Required work: Reply with the data below, repeated exactly in full.

# # #

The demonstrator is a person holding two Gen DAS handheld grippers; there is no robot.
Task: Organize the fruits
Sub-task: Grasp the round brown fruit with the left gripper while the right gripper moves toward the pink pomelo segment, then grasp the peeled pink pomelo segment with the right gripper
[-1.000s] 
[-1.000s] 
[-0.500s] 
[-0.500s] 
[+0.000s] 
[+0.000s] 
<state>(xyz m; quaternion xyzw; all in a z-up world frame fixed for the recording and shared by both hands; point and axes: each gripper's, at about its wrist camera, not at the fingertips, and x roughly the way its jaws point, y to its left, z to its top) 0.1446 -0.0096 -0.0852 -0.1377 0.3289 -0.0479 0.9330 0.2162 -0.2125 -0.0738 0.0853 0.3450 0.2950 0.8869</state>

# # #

Final answer:
The demonstrator is a person holding two Gen DAS handheld grippers; there is no robot.
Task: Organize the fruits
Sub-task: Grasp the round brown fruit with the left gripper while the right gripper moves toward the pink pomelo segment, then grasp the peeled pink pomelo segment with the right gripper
[-1.000s] 
[-1.000s] 
[-0.500s] 
[-0.500s] 
[+0.000s] 
[+0.000s] 
<state>(xyz m; quaternion xyzw; all in a z-up world frame fixed for the recording and shared by both hands; point and axes: each gripper's, at about its wrist camera, not at the fingertips, and x roughly the way its jaws point, y to its left, z to its top) 0.1446 -0.0096 -0.0852 -0.1377 0.3289 -0.0479 0.9330 0.2162 -0.2125 -0.0738 0.0853 0.3450 0.2950 0.8869</state>

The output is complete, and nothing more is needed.